**Dataset section:**

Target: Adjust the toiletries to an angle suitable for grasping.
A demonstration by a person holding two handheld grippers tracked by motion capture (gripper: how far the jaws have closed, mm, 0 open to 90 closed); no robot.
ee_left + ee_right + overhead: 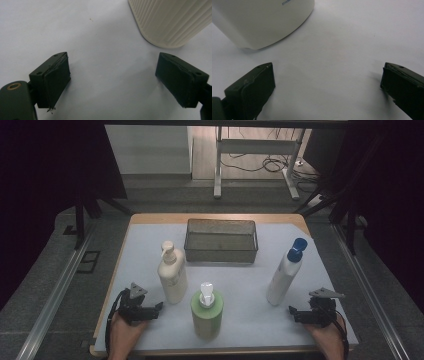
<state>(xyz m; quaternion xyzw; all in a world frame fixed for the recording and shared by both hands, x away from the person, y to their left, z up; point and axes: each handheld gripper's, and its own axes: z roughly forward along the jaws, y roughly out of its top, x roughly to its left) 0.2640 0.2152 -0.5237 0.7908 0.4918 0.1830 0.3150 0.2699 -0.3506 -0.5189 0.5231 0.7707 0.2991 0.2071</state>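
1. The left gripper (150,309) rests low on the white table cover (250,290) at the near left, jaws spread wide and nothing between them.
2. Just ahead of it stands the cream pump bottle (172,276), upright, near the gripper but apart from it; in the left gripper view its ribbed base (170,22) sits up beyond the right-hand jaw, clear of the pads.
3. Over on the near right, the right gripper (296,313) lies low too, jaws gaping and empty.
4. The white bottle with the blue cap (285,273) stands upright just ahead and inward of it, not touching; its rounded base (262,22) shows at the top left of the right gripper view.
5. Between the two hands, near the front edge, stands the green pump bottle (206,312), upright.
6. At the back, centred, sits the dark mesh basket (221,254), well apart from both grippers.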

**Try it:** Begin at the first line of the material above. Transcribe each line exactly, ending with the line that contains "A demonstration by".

**Response box:**
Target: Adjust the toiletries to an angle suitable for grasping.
A demonstration by a person holding two handheld grippers tracked by motion capture (gripper: how far the jaws have closed, mm, 0 open to 90 closed); no robot.

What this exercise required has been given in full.